Exercise description —
Below are some records. Return exactly the lines from the one with "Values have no" to the one with "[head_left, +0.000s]", and nothing else.

#### Material provided

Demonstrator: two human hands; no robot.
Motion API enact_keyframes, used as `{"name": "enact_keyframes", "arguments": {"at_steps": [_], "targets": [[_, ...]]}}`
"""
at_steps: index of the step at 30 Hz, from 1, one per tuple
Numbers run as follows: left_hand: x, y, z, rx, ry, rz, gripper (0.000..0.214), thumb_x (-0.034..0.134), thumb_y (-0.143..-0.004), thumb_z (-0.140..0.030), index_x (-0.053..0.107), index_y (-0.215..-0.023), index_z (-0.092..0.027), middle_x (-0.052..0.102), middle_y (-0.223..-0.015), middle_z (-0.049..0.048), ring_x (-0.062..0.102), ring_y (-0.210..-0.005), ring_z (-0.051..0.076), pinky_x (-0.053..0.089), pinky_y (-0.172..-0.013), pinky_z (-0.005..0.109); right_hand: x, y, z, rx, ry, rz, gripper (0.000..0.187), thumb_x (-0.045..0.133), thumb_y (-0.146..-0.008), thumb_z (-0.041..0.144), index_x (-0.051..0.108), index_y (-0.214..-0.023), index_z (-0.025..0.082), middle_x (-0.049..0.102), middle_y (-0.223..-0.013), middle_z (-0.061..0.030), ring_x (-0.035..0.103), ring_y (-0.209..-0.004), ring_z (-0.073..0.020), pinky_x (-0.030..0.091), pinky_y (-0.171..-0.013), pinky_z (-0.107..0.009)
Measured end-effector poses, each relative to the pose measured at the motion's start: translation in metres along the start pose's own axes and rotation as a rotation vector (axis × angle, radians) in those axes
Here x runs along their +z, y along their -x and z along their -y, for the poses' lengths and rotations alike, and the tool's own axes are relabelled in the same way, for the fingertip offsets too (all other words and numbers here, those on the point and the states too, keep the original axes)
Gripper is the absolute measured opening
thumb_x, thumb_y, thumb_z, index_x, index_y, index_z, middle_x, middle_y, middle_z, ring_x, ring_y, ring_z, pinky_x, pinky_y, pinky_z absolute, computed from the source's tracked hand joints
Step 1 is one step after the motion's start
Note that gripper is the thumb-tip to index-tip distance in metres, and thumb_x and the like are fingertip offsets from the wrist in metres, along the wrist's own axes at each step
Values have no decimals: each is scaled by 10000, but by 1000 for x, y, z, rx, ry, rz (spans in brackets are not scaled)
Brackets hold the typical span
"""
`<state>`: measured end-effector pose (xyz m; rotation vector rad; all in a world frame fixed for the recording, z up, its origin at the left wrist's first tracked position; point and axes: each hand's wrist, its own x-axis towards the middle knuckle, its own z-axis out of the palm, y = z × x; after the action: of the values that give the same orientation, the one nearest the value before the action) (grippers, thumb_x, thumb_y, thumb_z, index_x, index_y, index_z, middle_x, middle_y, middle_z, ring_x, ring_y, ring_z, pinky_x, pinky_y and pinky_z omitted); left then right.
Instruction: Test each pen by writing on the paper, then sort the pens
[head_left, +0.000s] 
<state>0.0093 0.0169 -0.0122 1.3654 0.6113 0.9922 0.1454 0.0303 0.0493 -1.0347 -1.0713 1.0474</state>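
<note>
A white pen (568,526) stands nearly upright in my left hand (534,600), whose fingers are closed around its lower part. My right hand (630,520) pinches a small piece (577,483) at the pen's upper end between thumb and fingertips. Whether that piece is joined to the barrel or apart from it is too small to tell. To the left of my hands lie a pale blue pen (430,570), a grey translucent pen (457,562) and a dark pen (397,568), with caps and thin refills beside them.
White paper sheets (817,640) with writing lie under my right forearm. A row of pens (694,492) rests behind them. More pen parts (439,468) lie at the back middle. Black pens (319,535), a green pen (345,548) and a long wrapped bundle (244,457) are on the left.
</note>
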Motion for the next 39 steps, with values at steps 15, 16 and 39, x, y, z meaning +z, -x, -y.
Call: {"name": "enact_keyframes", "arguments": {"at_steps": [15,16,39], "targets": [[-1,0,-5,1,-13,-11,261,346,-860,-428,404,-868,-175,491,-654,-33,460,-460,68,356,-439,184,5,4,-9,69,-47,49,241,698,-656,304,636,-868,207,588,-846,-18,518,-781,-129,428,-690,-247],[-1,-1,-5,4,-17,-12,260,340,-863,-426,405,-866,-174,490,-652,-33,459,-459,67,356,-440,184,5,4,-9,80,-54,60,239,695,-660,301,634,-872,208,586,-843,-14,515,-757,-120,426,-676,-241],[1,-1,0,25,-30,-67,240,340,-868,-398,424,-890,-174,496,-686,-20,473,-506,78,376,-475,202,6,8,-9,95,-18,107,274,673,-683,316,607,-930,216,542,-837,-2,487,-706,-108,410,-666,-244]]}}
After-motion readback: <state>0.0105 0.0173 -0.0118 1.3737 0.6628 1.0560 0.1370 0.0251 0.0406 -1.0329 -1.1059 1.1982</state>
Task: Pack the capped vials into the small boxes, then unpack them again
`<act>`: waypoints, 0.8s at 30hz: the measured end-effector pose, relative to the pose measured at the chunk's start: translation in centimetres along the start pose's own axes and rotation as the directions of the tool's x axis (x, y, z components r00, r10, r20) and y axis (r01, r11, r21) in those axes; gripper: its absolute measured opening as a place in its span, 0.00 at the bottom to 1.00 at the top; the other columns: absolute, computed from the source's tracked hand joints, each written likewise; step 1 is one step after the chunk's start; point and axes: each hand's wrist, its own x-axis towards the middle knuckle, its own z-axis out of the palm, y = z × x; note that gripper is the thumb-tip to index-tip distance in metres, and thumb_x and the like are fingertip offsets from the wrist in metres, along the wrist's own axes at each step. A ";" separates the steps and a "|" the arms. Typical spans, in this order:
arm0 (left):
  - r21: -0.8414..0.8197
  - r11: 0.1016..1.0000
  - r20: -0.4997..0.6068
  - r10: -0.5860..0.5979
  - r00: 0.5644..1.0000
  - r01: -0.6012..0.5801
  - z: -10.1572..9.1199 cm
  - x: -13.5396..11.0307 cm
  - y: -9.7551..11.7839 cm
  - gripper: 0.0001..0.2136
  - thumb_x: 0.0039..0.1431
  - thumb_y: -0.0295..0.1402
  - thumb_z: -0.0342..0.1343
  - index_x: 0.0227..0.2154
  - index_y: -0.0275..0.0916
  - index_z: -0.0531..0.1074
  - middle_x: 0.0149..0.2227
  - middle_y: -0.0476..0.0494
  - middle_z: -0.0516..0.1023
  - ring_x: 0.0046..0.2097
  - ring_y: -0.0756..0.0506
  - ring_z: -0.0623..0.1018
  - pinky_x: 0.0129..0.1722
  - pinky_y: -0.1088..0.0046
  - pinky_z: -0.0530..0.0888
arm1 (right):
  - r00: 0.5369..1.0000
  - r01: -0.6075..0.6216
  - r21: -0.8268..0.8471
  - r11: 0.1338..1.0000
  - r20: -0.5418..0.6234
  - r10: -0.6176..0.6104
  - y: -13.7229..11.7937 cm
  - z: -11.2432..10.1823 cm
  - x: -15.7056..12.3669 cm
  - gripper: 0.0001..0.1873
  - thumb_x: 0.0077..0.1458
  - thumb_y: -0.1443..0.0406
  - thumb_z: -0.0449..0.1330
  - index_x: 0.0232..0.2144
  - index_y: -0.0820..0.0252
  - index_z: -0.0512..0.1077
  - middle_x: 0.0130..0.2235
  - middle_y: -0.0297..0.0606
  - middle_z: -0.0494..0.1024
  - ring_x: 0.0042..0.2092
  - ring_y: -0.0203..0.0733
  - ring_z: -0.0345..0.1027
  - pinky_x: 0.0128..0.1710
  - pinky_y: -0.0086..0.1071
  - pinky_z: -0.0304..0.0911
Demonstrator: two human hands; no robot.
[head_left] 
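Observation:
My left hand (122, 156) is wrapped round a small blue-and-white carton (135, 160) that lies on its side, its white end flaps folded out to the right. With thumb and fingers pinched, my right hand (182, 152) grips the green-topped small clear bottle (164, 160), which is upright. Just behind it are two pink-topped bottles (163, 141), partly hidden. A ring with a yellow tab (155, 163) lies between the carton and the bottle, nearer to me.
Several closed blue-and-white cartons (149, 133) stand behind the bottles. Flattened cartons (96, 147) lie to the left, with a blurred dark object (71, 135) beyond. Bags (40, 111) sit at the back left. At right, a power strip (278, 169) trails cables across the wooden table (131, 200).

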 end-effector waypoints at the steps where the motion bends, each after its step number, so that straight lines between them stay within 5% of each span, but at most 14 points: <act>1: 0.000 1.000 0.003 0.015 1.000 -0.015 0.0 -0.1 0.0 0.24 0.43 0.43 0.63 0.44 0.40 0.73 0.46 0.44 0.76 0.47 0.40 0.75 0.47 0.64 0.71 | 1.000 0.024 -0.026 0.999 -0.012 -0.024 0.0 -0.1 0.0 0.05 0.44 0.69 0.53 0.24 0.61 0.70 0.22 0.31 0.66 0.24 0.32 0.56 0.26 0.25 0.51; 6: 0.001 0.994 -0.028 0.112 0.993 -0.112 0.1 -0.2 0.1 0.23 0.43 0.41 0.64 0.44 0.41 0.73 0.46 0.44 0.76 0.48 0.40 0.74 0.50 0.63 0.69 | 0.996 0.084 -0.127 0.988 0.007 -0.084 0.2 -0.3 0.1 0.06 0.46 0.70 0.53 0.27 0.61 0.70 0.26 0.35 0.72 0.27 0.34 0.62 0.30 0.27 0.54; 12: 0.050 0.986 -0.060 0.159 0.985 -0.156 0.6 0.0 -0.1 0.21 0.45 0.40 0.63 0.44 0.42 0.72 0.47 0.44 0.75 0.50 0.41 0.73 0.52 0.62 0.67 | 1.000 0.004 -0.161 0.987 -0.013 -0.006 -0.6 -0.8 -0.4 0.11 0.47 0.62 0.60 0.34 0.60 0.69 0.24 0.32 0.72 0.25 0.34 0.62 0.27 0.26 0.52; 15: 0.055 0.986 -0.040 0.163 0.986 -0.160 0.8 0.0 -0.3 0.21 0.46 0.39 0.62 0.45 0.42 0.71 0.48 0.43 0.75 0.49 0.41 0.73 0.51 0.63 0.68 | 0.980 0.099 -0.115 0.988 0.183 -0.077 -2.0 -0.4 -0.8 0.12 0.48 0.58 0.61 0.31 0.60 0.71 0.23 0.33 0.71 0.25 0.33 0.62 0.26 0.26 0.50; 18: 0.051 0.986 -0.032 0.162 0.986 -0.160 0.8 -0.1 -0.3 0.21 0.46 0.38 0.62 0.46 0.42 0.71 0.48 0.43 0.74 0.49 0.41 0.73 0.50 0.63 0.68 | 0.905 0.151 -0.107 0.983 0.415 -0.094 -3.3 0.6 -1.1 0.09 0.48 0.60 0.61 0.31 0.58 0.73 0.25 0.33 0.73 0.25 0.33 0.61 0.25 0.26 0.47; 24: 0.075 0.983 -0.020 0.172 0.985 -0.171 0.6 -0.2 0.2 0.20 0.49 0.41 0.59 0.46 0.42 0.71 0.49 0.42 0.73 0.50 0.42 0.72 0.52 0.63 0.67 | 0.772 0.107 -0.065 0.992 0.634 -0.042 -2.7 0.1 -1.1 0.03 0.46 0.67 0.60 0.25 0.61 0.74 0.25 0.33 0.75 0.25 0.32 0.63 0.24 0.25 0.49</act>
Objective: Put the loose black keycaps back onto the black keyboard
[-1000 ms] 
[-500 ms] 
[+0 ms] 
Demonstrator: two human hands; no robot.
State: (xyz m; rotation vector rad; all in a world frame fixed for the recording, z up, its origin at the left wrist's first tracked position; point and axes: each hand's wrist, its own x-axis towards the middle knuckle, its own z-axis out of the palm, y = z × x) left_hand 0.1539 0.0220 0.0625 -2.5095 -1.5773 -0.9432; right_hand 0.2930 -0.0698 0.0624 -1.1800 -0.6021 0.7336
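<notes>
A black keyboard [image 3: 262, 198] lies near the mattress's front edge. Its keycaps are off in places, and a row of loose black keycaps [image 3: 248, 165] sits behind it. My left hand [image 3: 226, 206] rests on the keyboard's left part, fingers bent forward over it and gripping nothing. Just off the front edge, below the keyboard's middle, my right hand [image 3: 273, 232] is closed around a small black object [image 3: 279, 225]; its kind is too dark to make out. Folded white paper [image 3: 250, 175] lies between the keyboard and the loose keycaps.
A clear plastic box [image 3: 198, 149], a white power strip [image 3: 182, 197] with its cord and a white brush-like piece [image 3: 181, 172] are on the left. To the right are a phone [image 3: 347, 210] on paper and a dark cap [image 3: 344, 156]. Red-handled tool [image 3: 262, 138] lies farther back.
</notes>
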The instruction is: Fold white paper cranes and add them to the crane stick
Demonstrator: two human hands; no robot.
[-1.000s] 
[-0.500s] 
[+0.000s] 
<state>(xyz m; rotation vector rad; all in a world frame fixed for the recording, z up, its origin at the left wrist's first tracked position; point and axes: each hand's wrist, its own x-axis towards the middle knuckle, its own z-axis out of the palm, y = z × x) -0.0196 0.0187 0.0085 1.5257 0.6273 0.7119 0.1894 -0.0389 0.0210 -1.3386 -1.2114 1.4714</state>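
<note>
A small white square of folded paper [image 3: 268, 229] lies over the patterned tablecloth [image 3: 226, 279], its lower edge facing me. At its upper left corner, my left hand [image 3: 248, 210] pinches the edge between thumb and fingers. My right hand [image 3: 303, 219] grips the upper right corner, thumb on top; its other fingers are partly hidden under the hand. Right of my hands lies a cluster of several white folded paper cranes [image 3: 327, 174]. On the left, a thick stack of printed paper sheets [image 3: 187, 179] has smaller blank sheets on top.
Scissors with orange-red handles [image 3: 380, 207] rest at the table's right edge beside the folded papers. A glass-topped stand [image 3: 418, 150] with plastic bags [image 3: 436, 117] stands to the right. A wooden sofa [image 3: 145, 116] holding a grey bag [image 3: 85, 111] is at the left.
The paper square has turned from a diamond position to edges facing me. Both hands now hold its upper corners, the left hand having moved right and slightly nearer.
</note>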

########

Task output —
Values have no decimals: each is scaled by 10000, but by 1000 for x, y, z, rx, ry, rz (spans in brackets are not scaled)
Brackets hold the typical span
"""
`<state>`: measured end-effector pose (xyz m; rotation vector rad; all in a world frame fixed for the recording, z up, its origin at the left wrist's first tracked position; point and axes: each hand's wrist, its own x-axis towards the middle knuckle, its own z-axis out of the palm, y = z × x; after the action: of the values that give the same orientation, the one nearest the value before the action) (grippers, thumb_x, thumb_y, thumb_z, index_x, index_y, index_z, middle_x, middle_y, middle_z, ring_x, ring_y, ring_z, pinky_x, pinky_y and pinky_z omitted); left then right.
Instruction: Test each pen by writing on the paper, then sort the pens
[head_left, +0.000s] 

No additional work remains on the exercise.